Foot shape matters too. Wide feet or toes that don’t align symmetrically can create uneven pressure on the nails during walking. If one toe sits slightly crooked or overlaps another, the nail on that toe faces forces that push it sideways into the skin fold. These structural factors explain why some families deal with ingrown toenails generation after generation, regardless of how carefully they trim.

Sweaty Feet and Moisture

People whose feet sweat heavily are more susceptible to ingrown toenails, and the reason is simple: wet skin is softer and easier for a nail edge to pierce. Dry skin around the nail acts as a firm barrier, but moisture softens it enough that even a slightly curved nail can push through. Orthopedic research going back decades has documented that sweat leads to breakdown of the skin in the nail groove, which, combined with dirt and bacteria, sets the stage for the ulceration and infection that define an ingrown nail. If your feet are consistently damp from sweating, from not drying them well after showers, or from wearing non-breathable socks, the risk goes up.

Sports and Repetitive Toe Trauma

Any activity that involves running, jumping, or quick side-to-side movements puts extra pressure on the toes and raises the chance of developing an ingrown nail. Soccer players deal with this frequently because of the combination of tight cleats and repeated kicking. Runners, basketball players, and dancers face similar risks. Each impact can cause microscopic damage to the nail or shift its position slightly in the nail bed. Over weeks or months of training, those small insults add up, and the nail begins growing at an angle that sends it into the skin. A single acute injury, like stubbing your toe hard or dropping something on it, can also knock the nail off course and trigger an ingrown nail weeks later as the damaged portion grows out.
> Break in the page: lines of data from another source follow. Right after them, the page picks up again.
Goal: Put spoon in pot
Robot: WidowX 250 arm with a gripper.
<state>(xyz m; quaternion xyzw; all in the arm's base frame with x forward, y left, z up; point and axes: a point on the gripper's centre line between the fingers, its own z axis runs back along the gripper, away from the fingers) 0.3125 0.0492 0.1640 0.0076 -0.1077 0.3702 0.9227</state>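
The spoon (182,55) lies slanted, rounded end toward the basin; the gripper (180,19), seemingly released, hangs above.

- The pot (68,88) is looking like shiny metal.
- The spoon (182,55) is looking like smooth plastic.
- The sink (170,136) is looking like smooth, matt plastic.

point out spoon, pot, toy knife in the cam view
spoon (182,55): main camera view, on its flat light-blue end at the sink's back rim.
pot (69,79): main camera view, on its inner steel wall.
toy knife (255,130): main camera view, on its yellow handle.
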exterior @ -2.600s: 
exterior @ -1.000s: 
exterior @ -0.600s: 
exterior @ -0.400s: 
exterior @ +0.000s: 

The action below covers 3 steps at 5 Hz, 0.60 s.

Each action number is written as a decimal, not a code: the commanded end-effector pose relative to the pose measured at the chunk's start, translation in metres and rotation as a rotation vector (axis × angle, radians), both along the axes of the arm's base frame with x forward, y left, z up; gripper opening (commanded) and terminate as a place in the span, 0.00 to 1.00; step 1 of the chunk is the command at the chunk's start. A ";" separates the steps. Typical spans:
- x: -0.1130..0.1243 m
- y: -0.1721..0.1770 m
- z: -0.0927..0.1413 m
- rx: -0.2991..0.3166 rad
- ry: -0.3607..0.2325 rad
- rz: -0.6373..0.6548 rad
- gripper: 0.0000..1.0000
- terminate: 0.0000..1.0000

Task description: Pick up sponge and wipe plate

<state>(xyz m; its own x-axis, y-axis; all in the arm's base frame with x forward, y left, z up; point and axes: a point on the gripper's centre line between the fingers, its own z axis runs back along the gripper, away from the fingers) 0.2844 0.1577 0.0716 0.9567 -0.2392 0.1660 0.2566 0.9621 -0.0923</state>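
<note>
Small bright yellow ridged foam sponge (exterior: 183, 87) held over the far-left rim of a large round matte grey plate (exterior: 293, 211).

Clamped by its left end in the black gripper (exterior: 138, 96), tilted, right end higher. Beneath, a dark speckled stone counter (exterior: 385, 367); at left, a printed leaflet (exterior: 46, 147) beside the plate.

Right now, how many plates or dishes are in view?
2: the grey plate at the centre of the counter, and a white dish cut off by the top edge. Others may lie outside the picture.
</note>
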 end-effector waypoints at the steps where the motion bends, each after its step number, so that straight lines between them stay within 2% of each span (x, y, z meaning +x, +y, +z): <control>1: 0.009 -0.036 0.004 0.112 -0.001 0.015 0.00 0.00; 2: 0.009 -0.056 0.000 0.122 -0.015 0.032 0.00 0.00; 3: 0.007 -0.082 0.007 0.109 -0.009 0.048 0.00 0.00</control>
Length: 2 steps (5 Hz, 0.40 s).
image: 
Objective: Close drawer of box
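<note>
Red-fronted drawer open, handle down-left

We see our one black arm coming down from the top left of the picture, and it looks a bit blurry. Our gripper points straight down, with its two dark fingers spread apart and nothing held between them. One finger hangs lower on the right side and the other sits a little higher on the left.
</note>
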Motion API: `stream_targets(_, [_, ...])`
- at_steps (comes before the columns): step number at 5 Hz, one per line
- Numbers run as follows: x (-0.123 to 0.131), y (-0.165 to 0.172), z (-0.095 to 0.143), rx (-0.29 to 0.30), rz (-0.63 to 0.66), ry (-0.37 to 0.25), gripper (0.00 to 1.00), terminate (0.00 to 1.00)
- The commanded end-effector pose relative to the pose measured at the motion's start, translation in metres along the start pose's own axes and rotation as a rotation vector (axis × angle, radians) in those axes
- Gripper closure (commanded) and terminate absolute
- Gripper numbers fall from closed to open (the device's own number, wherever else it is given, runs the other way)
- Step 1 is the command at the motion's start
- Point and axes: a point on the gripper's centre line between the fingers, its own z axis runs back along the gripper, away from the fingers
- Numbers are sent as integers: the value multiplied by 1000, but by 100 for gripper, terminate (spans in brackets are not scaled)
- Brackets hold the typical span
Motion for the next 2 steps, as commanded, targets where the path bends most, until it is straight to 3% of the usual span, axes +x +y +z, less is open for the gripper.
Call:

How Mild Cases Are Managed

In the early stages, when there’s pain and redness but no significant swelling or pus, the goal is to free the trapped nail edge. Soaking the foot in warm water softens the nail enough to gently lift its edge away from the skin. Once elevated, a small piece of cotton or dental floss tucked under the corner can keep it from settling back in while the nail grows past the skin fold. This process takes patience, often a few weeks of daily soaking and repositioning.

Keeping the area clean and dry between soaks, wearing open-toed shoes or shoes with a wide toe box, and avoiding any further pressure on the nail all help the toe heal on its own. Most mild ingrown toenails resolve with this kind of home care.

When It Needs More Than Home Care

If the toe has progressed to the point where there’s significant swelling, pus, or that bump of granulation tissue growing over the nail, home treatment usually isn’t enough. At that stage, the standard approach is partial nail removal: a doctor numbs the toe and removes the ingrown strip of nail along the side. In most cases, the exposed nail matrix (the tissue that produces the nail) is then cauterized to prevent that strip from regrowing.

This procedure resolves the problem in 70% to 90% of cases. Recurrence happens in roughly 10% to 30% of patients, and a large Danish study found that about one third of people who had the procedure eventually experienced another ingrown nail on the treated side. Surgical approaches are more effective at preventing recurrence than conservative treatments alone, which is why doctors generally recommend them once an ingrown nail keeps coming back or reaches an advanced stage.